Oakley then reached over to the lab sink and picked up a sealed plastic container.

“This is a Mueller-Hinton agar—in other words, a type of petri dish for growing bacteria. This sample is only common flu. We are keeping the disk with Sinclair’s plague in the negative-pressure lab. It’s too contagious to handle like this. But I can show you how we run antibiotic susceptibility testing on this one. That would determine which drugs would help Sinclair.”

Oakley held the plastic disk up to the light. It was cloudy with yellow film. White dots were scattered across its surface.

“Imagine that this petri dish has been coated with a sample of the disease that Sinclair is fighting. Each of these dots is an antibiotic,” Oakley said, pointing to the dozen pinprick dots scattered across the surface.

“And what are you looking for?” Gardiner asked, squinting at it with interest.

“If a certain drug would be effective in treating the disease, there would be a clear ring around the dot, like a doughnut.”

“I see a few circles that look like doughnuts,” Gardiner observed.

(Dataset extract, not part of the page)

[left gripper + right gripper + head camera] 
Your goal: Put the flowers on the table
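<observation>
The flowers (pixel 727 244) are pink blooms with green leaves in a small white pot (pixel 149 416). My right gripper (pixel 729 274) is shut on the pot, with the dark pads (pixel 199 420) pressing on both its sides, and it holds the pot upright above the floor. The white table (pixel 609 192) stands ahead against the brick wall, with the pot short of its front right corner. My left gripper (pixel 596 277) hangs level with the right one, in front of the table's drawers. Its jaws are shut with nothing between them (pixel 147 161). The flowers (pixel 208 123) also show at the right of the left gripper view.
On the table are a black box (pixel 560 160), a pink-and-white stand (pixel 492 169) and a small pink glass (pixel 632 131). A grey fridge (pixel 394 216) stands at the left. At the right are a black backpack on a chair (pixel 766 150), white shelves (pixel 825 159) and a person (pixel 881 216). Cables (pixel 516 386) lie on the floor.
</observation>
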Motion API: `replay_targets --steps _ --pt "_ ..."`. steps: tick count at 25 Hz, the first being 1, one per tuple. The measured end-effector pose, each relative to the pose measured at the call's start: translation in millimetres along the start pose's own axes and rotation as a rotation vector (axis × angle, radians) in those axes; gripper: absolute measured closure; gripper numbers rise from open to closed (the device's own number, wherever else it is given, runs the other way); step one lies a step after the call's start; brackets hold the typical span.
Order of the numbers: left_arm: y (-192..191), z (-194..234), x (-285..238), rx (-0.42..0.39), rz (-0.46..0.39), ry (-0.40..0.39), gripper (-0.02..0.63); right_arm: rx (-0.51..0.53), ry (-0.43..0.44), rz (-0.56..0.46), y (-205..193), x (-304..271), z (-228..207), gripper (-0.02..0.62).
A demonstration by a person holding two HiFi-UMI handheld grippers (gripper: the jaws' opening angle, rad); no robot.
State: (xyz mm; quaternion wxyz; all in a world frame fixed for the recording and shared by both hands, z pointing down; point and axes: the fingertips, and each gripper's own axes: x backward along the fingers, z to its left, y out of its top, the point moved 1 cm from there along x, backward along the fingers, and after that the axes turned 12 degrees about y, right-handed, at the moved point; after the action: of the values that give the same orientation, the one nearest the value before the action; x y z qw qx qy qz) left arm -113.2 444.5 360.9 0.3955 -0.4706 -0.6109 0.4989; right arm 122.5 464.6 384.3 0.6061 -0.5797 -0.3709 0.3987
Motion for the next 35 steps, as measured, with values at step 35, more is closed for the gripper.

“Which tells us that those antibiotics work on this strain of flu. Sinclair’s plague needs twenty-four hours before we have results.”

“And if there is no change the dish stays the same?” Gardiner asked.

“That would mean that the antibiotics are not effective for treating the strain of plague that Sinclair has,” Oakley said dispiritedly.

“So it could be a lot stronger?”

“It may be a so-called designer disease, created to be antibiotic-resistant or evade immune responses. Even with the normal strains of plague, there is a high mortality rate. About fourteen percent of people who contract the disease die of it.”

“I had no idea!” Gardiner gasped.

“There are about twenty cases a year in the United States. That jumps to about three thousand people globally.”